Praticamente fanno il bello e cattivo tempo e ormai sono fuori controllo.
Sono ovunque naturalmente. In politica, nella finanza, nel settore giuridico (avvocati, magistrati, notai) , nel settore farmaceutico, nel settore medico, nel settore accademico, in quello giornalistico, ecc… .

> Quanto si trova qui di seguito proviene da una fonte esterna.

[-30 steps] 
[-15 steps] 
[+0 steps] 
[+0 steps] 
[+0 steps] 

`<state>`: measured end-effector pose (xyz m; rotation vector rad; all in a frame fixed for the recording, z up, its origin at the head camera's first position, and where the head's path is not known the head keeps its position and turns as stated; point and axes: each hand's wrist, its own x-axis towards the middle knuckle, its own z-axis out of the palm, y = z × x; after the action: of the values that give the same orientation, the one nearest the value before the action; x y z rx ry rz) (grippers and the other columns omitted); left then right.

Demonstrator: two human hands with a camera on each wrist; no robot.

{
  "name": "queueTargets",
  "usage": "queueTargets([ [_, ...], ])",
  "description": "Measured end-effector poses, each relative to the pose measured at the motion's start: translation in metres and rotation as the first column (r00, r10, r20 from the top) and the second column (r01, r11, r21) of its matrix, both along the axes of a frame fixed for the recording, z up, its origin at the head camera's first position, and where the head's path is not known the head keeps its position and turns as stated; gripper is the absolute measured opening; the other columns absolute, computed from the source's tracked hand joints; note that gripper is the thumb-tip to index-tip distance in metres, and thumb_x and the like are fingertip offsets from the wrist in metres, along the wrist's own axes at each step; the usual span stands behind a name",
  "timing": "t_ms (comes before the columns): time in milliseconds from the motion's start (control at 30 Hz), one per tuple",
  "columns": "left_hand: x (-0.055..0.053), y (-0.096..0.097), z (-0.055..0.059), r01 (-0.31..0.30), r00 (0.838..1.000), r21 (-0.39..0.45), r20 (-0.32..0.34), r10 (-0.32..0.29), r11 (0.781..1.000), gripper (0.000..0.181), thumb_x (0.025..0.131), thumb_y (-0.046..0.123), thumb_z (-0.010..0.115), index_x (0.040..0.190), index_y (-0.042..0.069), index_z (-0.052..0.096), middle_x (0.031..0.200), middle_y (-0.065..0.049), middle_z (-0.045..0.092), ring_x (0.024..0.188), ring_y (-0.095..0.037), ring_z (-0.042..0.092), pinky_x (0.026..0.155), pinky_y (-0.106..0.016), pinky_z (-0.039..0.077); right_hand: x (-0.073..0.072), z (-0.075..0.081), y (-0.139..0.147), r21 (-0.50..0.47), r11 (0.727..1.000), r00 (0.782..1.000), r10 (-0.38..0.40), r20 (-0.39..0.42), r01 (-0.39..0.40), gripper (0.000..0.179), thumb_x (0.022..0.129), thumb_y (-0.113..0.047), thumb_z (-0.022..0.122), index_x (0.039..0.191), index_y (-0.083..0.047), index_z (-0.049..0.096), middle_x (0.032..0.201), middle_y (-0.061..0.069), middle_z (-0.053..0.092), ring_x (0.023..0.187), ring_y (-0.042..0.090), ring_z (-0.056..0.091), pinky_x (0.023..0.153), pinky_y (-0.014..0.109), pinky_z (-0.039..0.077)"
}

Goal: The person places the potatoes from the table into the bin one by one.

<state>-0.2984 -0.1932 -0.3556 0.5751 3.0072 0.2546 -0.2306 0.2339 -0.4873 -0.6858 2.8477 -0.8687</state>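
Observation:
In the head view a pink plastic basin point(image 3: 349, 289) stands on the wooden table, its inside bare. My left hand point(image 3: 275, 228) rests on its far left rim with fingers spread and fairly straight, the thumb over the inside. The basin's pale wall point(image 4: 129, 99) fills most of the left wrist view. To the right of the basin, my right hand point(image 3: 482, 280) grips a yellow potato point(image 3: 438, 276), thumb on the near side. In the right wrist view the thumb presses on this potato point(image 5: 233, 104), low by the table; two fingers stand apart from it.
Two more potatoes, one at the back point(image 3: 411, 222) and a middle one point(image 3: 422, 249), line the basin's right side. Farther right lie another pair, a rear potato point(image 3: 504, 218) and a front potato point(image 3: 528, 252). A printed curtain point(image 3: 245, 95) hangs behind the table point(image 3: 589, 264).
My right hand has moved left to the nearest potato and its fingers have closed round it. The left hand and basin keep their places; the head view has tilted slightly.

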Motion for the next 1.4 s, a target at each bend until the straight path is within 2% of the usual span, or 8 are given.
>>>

La lobby politica è all’apice perché tutti rincorrono, per i propri interessi, il deputato di turno che può esaudire i desideri del richiedente. “La quota dei deputati appartenenti a qualche ordine è l’unica cosa che continua a crescere nell’economia italiana” scriveva Tito Boeri nella prefazione del libro Dinastie d’Italia. “Nella XVI legislatura ci sono ben 338 tra avvocati, medici, ingegneri, commercialisti, architetti, notai, giornalisti e farmacisti in Parlamento. Più di un terzo del numero totale di deputati e senatori”.
In qualunque settore di interesse e di controllo le lobby sono presenti.
Solo loro vedono la qualità
Da una recente stima, sono 27 le professioni che comportano l’iscrizione ad un albo.
Naturalmente c’è chi giustifica questi raggruppamenti di persone che sono scelte rispetto ad altre usando come scusa la qualità!
Sembra che molte persone rimangano fuori pur avendo delle qualità superiori, quindi non si capisce con quale criterio qualitativo i pochi vanno avanti. Oppure si sa, ma meglio non pubblicizzare che qualcuno lavora grazie a mezzi quali il nepotismo (famoso in molte categorie lavorative) e la collaborazione tra classi.
Oggi dicono che questi blocchi al normale svolgimento di una professione (se non si è incorporati ad una corporazione non si va da nessuna parte) stanno scomparendo.
Non si capisce se son convinti delle cose che dicono oppure se confidano sul fatto che le persone che recepiscono non siano in grado di capire o comunque di lottare per i loro diritti.
Tanto dicono di andare via dall’Italia o di giocare a calcetto se si rimane nel luogo d’origine.
Fatto sta che le lobby son diventate sempre più salde sui campi di loro interesse, hanno creato una fitta rete di rapporti con lobby estere e continuano a controllare il mercato del lavoro.
Si spera in un cambiamento che abolisca le lobby o le corporazioni, che dir si voglia, così il Paese potrà ripartire.